No, the contract is adjusted automatically to keep the math equal.
6. Why Splits Still Matter to Investors
Even though splits don’t change fundamentals, they can still create meaningful effects:
Positive potential signals
Management is confident
Stock price has been rising strongly
Improved liquidity
More retail participation
Potential red flags (for reverse splits)
Company trying to avoid delisting
Stock may be struggling financially
Can lead to continued decline afterwards
7. Netflix’s Upcoming 10-for-1 Split
Now lets look at a real example in chronological order:
On 30 October 2025, Netflix’s board approved a 10-for-1 forward stock split.
Record date: Close of trading on 10 Nov 2025.
Distribution of extra shares: After market close on 14 Nov 2025, shareholders will receive 9 new shares for every 1 share they hold.

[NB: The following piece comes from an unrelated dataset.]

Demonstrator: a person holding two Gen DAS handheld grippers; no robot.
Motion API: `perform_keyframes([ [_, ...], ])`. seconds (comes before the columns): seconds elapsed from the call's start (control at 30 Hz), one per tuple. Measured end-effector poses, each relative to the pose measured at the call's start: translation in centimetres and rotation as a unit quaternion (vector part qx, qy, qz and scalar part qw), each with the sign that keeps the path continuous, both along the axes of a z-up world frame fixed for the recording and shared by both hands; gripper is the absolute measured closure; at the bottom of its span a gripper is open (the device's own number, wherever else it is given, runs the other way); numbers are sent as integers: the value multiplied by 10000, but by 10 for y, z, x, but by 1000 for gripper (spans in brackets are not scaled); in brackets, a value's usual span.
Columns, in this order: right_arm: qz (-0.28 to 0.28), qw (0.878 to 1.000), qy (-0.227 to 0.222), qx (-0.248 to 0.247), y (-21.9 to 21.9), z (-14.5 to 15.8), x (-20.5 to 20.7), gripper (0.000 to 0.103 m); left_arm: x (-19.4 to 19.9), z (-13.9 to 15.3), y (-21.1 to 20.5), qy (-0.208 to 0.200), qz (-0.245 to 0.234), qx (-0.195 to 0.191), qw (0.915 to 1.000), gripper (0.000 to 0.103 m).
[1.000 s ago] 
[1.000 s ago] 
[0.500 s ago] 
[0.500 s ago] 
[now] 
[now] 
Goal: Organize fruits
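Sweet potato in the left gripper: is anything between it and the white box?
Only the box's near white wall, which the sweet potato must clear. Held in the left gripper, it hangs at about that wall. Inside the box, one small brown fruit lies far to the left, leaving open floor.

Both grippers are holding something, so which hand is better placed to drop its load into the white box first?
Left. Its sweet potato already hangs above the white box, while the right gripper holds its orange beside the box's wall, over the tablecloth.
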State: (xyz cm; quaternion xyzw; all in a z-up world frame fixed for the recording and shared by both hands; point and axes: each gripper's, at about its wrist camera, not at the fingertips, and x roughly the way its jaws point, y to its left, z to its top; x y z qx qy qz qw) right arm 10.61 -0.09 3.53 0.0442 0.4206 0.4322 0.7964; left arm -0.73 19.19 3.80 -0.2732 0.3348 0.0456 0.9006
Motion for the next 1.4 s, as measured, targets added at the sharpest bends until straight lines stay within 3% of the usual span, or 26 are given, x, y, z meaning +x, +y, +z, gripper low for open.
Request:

Split-adjusted trading starts: On 17 Nov 2025, the stock begins trading with the new share count and price.
Based on pre-split share price (~USD $1,100), the new price could be around ~$110 per share post-split.
Illustration:
As of 10th November 2025, you own 1 share of NFLX (1 share= USD $1,100) as of 10th November 2025.
On 17th November 2025, your trading account would reflect the following:
10 shares of NFLX (1 share= USD $110), of total value USD $1,100.
Why Netflix’s Split Matters:
Even though the split does not change Netflix’s value or fundamentals, it could boost interest from retail investors.
Employees with stock options benefit: their option grants may become more “practical” to exercise when share price per unit is lower.
Psychologically, lower per-share prices tend to feel more accessible, especially for smaller investors.
All information here is for educational purposes only. This is not financial advice. Please do your own research and speak with a licensed advisor before making any investment decisions. Past performance is not indicative of future returns. How we invest may not suit your investment goals and risk management profile.





The pizza analogy is perfect for understanding this concept. What realy matters is how the option adjustments work automaticaly to presrve value. The Netflix example with a 10 for 1 split makes it much clearer how this plays out in practise. Companies often use forward splits as a psycological tool to attract more retail participation.